I wondered if anyone had played around with formulae that treat intangibles, goodwill, and r&d expenses as capital expenses contributing to gross plant and total assets on a depreciated basis. A lot of people are saying that in modern corporations (e.g. Apple), those expenses actually function in that manner. But I, personally, can’t see how to easily adjust a company’s balance sheet for this, and any formula would probably be extremely complicated, involving several custom formulae that refer to each other. And then the question is what use one would make of it. I don’t use the price-to-book-value ratio much, and I doubt many others here do either; if you adjust book value to allow for these expenses, would that make it more or less useful? It might be more practical to adjust earnings and free cash flow so that these expenses are depreciated rather than deducted outright, but again, I’m not sure how to go about doing so, or whether to even try. And do we depreciate all intangibles or only some?
Yuval, I did a bit with the idea of capitalizing R and D in context of unlevered free cash flow by adding back in current year RandD and expensing out out (amortizing I guess) 1/6th of the past 6 years’ R and D. I don’t know if that’s the right way to do it but it smooths out RandD expense over time and doesn’t penalize single year RandD investments so heavily. That said, I couldn’t tell that the process was very useful compared to regular unlevered free cashflow.
I found separate factors for R and D to be more useful. I possibly didn’t investigate it enough, but wasn’t seeing noticeably better results using the above. I use the RandD adjusted version of the calc as a very small weight in my value factor, but I’m not sure it helped at all in the context of all the other factors.

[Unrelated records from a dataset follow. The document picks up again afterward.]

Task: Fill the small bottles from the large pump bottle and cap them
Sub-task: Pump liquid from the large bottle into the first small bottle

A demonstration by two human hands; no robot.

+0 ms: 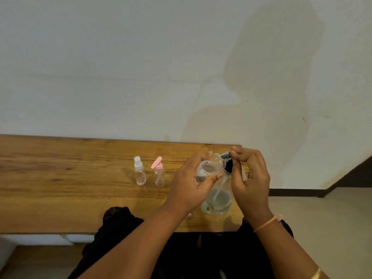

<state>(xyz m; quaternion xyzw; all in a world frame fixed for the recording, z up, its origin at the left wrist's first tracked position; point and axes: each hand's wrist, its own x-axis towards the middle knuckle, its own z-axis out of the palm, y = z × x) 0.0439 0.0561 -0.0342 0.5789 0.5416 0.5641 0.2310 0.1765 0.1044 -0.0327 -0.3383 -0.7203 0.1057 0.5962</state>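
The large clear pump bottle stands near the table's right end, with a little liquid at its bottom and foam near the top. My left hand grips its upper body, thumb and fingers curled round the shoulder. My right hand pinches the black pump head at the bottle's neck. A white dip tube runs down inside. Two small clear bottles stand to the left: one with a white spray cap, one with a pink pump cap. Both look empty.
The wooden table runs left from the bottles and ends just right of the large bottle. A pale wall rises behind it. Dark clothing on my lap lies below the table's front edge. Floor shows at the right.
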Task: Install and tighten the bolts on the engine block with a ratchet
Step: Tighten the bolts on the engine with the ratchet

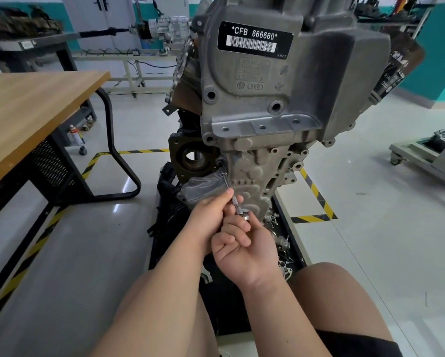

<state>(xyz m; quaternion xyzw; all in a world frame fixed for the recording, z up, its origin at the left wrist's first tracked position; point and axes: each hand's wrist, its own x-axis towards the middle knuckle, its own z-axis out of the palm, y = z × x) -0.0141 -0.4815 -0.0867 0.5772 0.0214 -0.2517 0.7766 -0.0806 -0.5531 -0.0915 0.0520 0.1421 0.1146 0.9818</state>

edit: Upon reflection, I think we may have already discussed this. Apologies if I’m repeating myself.
It’s sort of been on my to do list for a while to recreate a direct method cash flow statement. For its own reasons, FASB went the other way in the 1980s, mandating that companies report statements of cash flows via the indirect method. …probably makes more sense in context of the accrual method.
Anyhow, my sense is that if you could recreate the old timey accounting statements a) statement of cash flows, direct method, and/or b) sources and uses of funds, the answer to your question should be much more apparent.
also on my to-do list… I assume you guys saw the OSAM piece where they did a number of corrections to Book Value and got some decent results
http://www.osam.com/Commentary/negative-equity-veiled-value-and-the-erosion-of-price-to-book
In theory, a few of these adjustments would affect the income statement as well.
To to this, we need to be able to drill down to more of the individual line items in Compustat. I was trying to re-create the clean version of free cash flow but many of the necessary items are not currently set up for direct referencing. In the article above on enhanced book value, I don’t see how we can access advertising costs directly.
Does Compustat have certain restrictions on the granularity of the data or is this more of an issue that it takes a lot of work to map and make it available?
Yuval, here’s an interesting related article from hbr
https://hbr.org/2018/06/why-we-need-to-update-financial-reporting-for-the-digital-era
The article title is a red herring. The article did not address any ways in which the digital era requires that financial reporting standards to be updated. Rather, it only claimed that the traditional measures of value seem to be disregarded by the current market. Moreover, whenever this phenomenon occured in the past (it has – many times), we subsequently attributed to animal spirits or euphoria. Not once did the authors address how/why the digital content is different in this respect.
I call BS.
MBAs heralding that shareholders profits shouldn’t matter to shareholder valuations is a harbinger of a new tech bubble.